At 09:43 PM 6/10/2007, Kashyap, Vipul wrote:
Matthias,
Thanks for the well organized e-mail, This is clearly one area where
the HCLSIG
community can provide some feedback. Chimezie had similar constructs
related to
"Patient Records" in his POMR. Let's try to distill out some issues so that
HCLSIG/BIONT can give some feedback on this:
1. Some notion of "records" is important at least in healthcare due to
temporal issues and provenance, for e.g., what if another physician
assigns a different diagnosis to the same patient. The patient's disease
is still the same, but there are two versions of the diagnosis in his
Record.
2. Similarly, the same biological fact could be viewed differently by two
different versions of the biological record"
3. That said, we have to figure out a way to partition the world into two
parts: biological or clinical facts/hypotheses; and records that record
those facts and hypotheses.
For e.g. as you suggest:
> 'Protein_2 encoded_by Gene_1'
> 'Gene_1 described_by gene_record_1'
A similar example for the healthcare scenario would be:
Patient_1 suffers_from Disease_1
Disease_1 described_by Snomed_code_1
4. The representation of evidence:
Is evidence a collection of facts that supports the hypothesis or
Inference processes that derive the hypotheses from the facts:
- An example of the former is existence of a cross_reaction, similarity
of substrate specificity
- An example of the latter is "inferred from genomic analysis.."
In the healthcare context, evidence for a diagnosis is typically
phenotypic clinical observations that drive diagnoses or could also
be Pubmed publications as in Evidence based medicine.
It will be great to reconcile the two. And of course there are
Uncertainty related issues here as well!
"Evidence" is important, but is complex. If evidence is from
collection of facts, then exactly how do those facts provide the
evidence (there are many types of analyses you can do on raw data to
produce evidence). So evidence is a function of the facts, the
analysis method, the method of inference, and perhaps even the
observer (e.g., if the evidence is a radiology image or physical
exam, there is inter-observer variation).
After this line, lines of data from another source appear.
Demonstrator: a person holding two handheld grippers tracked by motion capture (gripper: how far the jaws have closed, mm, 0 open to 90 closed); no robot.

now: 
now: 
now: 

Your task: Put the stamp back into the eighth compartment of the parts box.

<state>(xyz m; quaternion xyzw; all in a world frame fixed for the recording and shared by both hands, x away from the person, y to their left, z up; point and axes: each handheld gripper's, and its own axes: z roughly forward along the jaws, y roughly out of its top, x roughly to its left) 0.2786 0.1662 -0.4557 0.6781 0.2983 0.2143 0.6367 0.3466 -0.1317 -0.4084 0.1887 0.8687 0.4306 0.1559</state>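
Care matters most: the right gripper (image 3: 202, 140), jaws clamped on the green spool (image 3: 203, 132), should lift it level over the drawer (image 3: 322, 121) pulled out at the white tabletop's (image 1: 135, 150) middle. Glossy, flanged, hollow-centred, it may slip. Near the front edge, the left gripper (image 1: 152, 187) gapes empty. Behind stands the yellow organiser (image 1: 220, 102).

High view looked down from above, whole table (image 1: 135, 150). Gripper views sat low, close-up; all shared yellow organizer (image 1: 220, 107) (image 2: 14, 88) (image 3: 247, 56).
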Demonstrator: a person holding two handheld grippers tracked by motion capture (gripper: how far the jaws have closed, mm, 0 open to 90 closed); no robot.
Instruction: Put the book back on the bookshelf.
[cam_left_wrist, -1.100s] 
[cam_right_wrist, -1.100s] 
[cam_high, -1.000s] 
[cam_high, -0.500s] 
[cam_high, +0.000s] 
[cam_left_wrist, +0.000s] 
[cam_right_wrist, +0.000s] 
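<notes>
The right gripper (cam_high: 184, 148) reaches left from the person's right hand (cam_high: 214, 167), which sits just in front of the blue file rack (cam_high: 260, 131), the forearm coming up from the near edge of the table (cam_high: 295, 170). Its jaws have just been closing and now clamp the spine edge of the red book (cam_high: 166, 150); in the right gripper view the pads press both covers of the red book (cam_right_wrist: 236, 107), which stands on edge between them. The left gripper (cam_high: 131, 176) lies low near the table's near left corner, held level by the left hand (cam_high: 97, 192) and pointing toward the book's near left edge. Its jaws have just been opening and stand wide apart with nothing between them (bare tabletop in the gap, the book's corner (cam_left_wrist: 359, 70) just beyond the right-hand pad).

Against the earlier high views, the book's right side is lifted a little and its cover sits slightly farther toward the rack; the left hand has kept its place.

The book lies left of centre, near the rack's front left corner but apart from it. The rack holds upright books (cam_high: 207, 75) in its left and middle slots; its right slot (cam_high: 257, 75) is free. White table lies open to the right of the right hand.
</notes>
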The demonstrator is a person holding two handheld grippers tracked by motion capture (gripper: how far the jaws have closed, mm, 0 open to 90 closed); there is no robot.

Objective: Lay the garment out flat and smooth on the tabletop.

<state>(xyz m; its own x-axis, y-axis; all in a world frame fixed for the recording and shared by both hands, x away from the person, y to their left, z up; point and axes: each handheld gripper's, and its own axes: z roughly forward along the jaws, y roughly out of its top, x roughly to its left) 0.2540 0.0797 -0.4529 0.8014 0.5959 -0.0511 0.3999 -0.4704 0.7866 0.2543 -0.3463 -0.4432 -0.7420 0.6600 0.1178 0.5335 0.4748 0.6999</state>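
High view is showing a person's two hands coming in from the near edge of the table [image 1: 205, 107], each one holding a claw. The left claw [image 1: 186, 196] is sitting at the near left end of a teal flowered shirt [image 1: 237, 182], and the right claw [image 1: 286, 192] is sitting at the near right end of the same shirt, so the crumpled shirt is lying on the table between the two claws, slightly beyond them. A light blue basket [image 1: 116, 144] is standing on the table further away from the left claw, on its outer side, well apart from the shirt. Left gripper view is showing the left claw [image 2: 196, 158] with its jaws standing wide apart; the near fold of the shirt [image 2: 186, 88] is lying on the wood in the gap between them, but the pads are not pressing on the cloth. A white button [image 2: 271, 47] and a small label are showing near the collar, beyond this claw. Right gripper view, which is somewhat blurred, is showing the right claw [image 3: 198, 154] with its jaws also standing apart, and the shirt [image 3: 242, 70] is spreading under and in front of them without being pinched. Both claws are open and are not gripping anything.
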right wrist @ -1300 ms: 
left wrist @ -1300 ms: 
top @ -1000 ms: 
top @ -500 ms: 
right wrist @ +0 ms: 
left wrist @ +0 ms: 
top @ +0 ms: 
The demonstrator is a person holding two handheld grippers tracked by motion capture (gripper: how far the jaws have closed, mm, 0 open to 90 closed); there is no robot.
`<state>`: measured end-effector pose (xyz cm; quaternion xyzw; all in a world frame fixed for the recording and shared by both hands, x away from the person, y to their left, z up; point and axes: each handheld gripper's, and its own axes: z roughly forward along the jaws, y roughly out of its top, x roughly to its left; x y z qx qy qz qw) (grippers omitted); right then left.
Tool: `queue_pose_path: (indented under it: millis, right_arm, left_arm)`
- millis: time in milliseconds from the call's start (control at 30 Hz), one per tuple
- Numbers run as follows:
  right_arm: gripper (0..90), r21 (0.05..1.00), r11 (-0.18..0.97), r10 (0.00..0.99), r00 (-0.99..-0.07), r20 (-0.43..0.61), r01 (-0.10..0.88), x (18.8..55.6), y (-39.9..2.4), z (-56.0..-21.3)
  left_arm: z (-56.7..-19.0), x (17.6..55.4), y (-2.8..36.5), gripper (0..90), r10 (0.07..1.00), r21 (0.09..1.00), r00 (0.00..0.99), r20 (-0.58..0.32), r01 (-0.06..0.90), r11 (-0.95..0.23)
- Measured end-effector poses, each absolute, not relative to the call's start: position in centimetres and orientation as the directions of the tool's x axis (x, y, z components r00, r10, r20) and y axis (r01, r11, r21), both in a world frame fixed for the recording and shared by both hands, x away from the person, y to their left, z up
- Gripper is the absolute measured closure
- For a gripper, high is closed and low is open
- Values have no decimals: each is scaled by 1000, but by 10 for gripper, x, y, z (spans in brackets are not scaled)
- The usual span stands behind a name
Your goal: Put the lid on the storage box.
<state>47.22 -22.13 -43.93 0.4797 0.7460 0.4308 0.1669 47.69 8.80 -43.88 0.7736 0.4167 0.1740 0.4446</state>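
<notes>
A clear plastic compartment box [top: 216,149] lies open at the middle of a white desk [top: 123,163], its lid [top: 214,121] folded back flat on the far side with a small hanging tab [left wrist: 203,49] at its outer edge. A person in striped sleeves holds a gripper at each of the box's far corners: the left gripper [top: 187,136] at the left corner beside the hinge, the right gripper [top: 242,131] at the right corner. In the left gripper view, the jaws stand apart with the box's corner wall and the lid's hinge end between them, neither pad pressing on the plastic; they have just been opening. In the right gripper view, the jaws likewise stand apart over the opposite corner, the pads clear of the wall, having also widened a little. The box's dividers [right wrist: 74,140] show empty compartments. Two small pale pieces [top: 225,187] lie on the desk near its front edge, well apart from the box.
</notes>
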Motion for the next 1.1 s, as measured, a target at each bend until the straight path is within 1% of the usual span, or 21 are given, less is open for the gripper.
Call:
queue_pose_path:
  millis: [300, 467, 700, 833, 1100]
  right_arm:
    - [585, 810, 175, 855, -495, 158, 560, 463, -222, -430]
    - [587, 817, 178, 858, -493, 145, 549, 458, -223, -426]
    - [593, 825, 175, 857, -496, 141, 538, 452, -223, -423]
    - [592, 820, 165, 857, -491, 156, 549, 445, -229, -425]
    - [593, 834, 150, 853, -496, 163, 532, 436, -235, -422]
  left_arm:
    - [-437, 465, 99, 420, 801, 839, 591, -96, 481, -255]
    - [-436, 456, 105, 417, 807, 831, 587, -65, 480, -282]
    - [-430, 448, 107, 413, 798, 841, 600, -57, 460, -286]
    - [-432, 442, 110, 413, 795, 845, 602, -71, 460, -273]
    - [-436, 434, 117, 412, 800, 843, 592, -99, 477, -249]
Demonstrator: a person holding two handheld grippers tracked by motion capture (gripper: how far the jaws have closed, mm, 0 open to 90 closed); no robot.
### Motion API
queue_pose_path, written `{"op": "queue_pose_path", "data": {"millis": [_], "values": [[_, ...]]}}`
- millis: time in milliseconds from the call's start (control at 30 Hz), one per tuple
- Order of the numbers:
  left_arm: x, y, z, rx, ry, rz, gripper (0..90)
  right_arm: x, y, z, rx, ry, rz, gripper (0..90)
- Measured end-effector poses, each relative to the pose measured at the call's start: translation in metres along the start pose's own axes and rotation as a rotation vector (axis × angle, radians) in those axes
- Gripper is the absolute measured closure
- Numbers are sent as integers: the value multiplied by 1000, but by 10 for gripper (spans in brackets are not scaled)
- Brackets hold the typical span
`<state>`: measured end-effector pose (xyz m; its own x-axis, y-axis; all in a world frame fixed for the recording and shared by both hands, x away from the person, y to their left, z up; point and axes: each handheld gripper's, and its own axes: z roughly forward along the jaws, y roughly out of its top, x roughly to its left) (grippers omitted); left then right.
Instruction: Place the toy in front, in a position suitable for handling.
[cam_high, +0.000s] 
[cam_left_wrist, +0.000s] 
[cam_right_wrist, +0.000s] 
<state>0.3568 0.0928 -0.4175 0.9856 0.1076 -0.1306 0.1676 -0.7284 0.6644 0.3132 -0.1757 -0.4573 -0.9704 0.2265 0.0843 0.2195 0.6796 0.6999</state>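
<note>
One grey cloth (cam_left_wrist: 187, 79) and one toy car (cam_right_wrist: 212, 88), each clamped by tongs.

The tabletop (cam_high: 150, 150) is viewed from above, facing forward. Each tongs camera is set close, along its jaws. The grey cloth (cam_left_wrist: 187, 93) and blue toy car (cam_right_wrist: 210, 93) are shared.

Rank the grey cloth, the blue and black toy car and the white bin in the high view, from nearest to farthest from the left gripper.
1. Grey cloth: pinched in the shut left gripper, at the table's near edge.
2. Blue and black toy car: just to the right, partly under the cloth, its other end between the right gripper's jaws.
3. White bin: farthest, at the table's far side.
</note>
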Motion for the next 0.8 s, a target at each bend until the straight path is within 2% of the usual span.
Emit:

And it's definitely necessary to relate the hypotheses to the
evidence with probabilities.
5. Of course this leads to the problems in using process related artifacts
from BFO ontologies. I think HCLSIG has a role to play for further
validation and use of BFO constructs, which are currently not well baked
IMO. Guidelines on how to use BFO constructs is not clear, for instance.
> These issues will be discussed in the BioRDF (BioOnt?) teleconference
> tomorrow.
[VK] I guess there's an overlap with BIONT here... Was wondering if we could
move the discussion out to the next BioRDF call (6/18) as it will give time to
notify the BIONT and Clinical types who might be interested...
This is certainly relevant to the clinical domain (e.g., I'm
interested in it from the radiology perspective)
Regards,
Daniel
Also, Mattias (and Chimezie), was wondering if it would make sense to create
a new wiki on this topic and link it to the BFO Process discussion Wiki and of
course point to it from the BIONT wiki as well?